Puis la réalité est revenue comme un coup de massue, lourde et évidente. La réalité de l’entreprise, à laquelle on ne peut échapper évidemment. Réalité que je suis la première à rappeler à mes collègues. Réalité incontournable si on veut faire évoluer une structure, des personnes, des métiers, des produits. Mais réalité aussi antonyme de rêve …

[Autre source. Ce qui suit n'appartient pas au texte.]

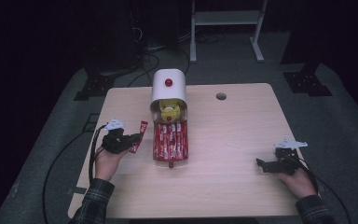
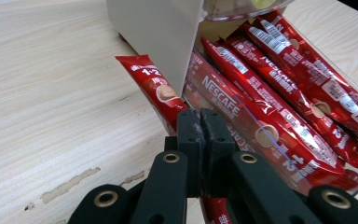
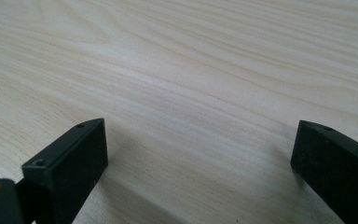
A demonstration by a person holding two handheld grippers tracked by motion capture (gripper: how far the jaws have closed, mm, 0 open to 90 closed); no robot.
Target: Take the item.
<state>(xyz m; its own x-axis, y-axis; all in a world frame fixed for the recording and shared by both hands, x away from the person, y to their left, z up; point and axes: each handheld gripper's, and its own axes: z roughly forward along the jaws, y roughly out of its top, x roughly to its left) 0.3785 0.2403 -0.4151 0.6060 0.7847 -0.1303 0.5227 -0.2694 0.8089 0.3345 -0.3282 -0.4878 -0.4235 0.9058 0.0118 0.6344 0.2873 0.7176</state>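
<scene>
Our left gripper's fingers were clamped on one red coffee stick just left of the white dispenser, its clear tray full, right gripper spread idle, so we judged a slow, level carry safest.

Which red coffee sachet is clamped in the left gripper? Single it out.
The lone sachet in the left gripper, outside the tray, left of it; the other sachets lie inside.
</scene>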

Et précisément, c’est cette réalité dont je ne m’accommode plus vraiment. Je réalise qu’intérieurement il ne se passe plus grand chose. Jusque là je me faisais à n’importe quelle réalité du moment que j’avais ma perf d’émulation intellectuelle et créative. Je la trouvais chez mes amis et chez les amis de mes amis … ceux que je ne vois plus trop. Ceux qui me donnent du challenge intellectuel et du fil à retordre. Ceux qui aiment réfléchir à voix haute et discuter pendant des heures de géopolitique ou de l’anti matière à 5h du mat. Ceux qui ont toujours un truc à dire sur la société, la vie les gens. Ceux qui sont radicaux, politiquement, humainement, artistiquement. Ceux qui aiment l’indicible, la chose spirituelle, la chose cosmique. Ceux qui aiment faire la fête, rencontrer de nouvelles têtes. Ceux qui sont super doués, talentueux, créatifs. Ceux qui ne sont pas comme les autres. Ceux qui ne sont pas cyniques, qui sont restés de grands enfants. Bref des êtres vivants, vivant à 100%, des humains que j’aime tant …

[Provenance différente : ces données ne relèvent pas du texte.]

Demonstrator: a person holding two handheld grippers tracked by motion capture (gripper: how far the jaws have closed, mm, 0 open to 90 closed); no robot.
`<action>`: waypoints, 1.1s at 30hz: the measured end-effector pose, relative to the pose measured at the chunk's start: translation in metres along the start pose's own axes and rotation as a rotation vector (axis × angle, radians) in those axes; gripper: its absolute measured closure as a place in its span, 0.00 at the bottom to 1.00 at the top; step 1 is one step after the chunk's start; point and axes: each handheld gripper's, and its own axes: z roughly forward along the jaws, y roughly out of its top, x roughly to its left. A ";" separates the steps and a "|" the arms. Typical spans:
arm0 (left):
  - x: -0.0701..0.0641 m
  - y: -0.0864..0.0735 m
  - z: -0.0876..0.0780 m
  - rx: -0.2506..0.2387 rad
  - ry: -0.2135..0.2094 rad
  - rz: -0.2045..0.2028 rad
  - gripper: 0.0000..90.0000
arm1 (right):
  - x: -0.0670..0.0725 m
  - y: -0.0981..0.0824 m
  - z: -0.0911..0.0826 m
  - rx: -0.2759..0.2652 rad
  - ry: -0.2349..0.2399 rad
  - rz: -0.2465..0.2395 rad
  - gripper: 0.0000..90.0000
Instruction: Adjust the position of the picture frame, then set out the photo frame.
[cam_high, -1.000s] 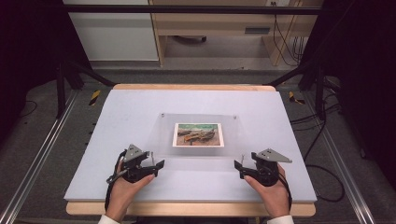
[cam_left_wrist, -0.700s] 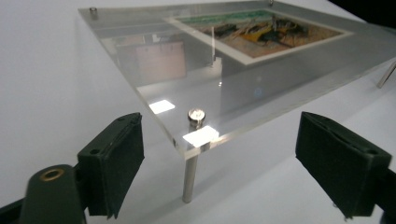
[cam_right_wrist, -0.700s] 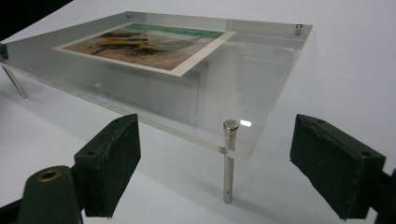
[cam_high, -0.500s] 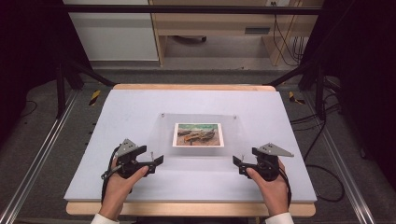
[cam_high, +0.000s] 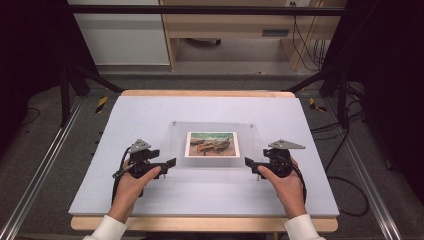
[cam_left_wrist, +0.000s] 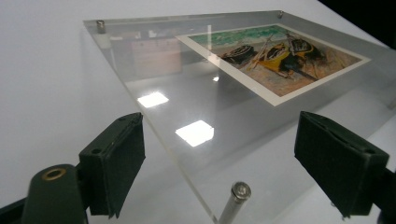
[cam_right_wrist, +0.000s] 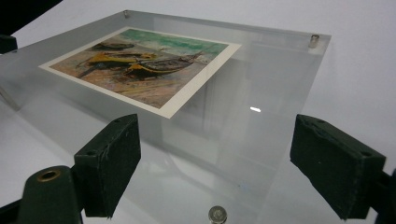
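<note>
Both tongs (cam_high: 170, 163) (cam_high: 250, 163) nearer unlabelled frame (cam_high: 212, 131)

Forearms: cut off by the bottom edge of the high view, only the white cuffs (cam_high: 107, 229) being seen.
Clear panel (cam_left_wrist: 196, 107): its right part is cut off by the edge of the left gripper view; its left part is cut off in the right gripper view.
Near post (cam_left_wrist: 235, 199): its lower end is cut off at the bottom.
Picture (cam_high: 211, 144): too small for its subject to be told in the high view.
Desk (cam_high: 200, 200): its legs are hidden under the top.
Far background: lost in darkness at both sides.
</note>
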 end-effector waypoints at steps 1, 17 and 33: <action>0.001 0.000 0.002 0.002 -0.011 -0.013 0.18 | -0.002 0.000 0.002 0.005 0.008 0.004 0.18; 0.011 -0.004 0.008 0.024 -0.095 -0.147 0.16 | -0.010 -0.006 0.011 0.043 0.052 0.108 0.15; 0.016 -0.006 0.010 0.013 -0.140 -0.159 0.20 | -0.017 -0.010 0.014 0.071 0.141 0.222 0.16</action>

Mais aujourd’hui mes pensées sont la majorité du temps tournées vers ma fonction de chef. Vers des questions organisationnelles, stratégiques, comptables, commerciales. Mon esprit se libère rarement de ces considérations. Je suis parfois satisfaite, contente. Après coup je me rends compte que je le suis souvent d’avoir obtenu des résultats, fait progresser quelqu’un. Faire progresser quelqu’un … à mieux faire son boulot. Pffff … franchement à froid je me demande pourquoi mon intellect peut se satisfaire d’une telle “victoire”?
Je n’ai pas mis les pieds dans mon studio depuis des mois. Je laisse pourrir un investissement de plusieurs années. Je n’ai pas écrit un texte depuis plus de 7 mois. J’ai peur que tout ça s’éloigne. Et dans le fond ce “tout ça” c’est moi. Oui il faut manger et donc travailler certes. Oui c’est cool d’être chef parfois … que parfois d’ailleurs. C’est plutôt usant psychologiquement cette dialectique du maître et de l’esclave.
” Ma muse m’use et s’amuse …
Tu te marres t’amuses de mon air bien con
Donne moi plutôt l’air de la chanson …”
Tout ce sursautement n’est certainement qu’un gentil rappel à l’ordre de Madame la Musique. Dès que je m’éloigne un peu trop elle me le fait bien sentir. Mon coup de blues est la transcription humaine de son mécontentement … My God is Music. Et j’ai été une mauvaise pratiquante. Shame on me.